An exact transcription of all the entries below is required.

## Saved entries
..............................

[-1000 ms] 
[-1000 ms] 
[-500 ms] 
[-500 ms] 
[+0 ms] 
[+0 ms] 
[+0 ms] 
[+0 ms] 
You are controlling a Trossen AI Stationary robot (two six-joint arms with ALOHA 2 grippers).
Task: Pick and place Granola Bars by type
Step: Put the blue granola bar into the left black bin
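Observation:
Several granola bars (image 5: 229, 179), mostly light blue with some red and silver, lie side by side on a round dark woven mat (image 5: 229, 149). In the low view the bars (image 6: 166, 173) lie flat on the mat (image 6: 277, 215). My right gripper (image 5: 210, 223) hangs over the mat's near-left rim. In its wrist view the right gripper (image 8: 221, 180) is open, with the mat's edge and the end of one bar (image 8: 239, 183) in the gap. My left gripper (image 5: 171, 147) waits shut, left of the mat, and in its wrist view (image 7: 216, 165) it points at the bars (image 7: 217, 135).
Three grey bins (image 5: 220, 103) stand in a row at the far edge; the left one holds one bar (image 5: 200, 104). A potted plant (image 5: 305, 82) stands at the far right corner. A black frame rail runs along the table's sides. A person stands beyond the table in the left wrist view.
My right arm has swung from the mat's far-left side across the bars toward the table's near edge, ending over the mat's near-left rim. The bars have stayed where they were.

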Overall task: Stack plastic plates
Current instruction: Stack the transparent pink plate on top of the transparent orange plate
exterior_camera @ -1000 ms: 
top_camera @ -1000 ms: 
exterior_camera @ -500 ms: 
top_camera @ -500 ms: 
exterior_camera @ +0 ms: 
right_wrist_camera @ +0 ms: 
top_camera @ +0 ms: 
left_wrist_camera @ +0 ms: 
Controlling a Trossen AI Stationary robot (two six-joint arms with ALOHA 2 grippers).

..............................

## Completed task
[-1000 ms] 
[-1000 ms] 
[-500 ms] 
[-500 ms] 
[+0 ms] 
[+0 ms] 
[+0 ms] 
[+0 ms] 
You are controlling a Trossen AI Stationary robot (two six-joint arms with ALOHA 2 grippers).
Task: Pick and place Granola Bars by type
Step: Put the blue granola bar into the left black bin
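Observation:
Several granola bars (image 5: 229, 179), mostly light blue with some red and silver, lie side by side on a round dark woven mat (image 5: 229, 149). In the low view the bars (image 6: 166, 173) lie flat on the mat (image 6: 277, 215). My right gripper (image 5: 210, 223) hangs over the mat's near-left rim. In its wrist view the right gripper (image 8: 221, 180) is open, with the mat's edge and the end of one bar (image 8: 239, 183) in the gap. My left gripper (image 5: 171, 147) waits shut, left of the mat, and in its wrist view (image 7: 216, 165) it points at the bars (image 7: 217, 135).
Three grey bins (image 5: 220, 103) stand in a row at the far edge; the left one holds one bar (image 5: 200, 104). A potted plant (image 5: 305, 82) stands at the far right corner. A black frame rail runs along the table's sides. A person stands beyond the table in the left wrist view.
My right arm has swung from the mat's far-left side across the bars toward the table's near edge, ending over the mat's near-left rim. The bars have stayed where they were.
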
Overall task: Stack plastic plates
Current instruction: Stack the transparent pink plate on top of the transparent orange plate
exterior_camera @ -1000 ms: 
top_camera @ -1000 ms: 
exterior_camera @ -500 ms: 
top_camera @ -500 ms: 
exterior_camera @ +0 ms: 
right_wrist_camera @ +0 ms: 
top_camera @ +0 ms: 
left_wrist_camera @ +0 ms: 
Controlling a Trossen AI Stationary robot (two six-joint arms with ALOHA 2 grippers).

The given output is complete.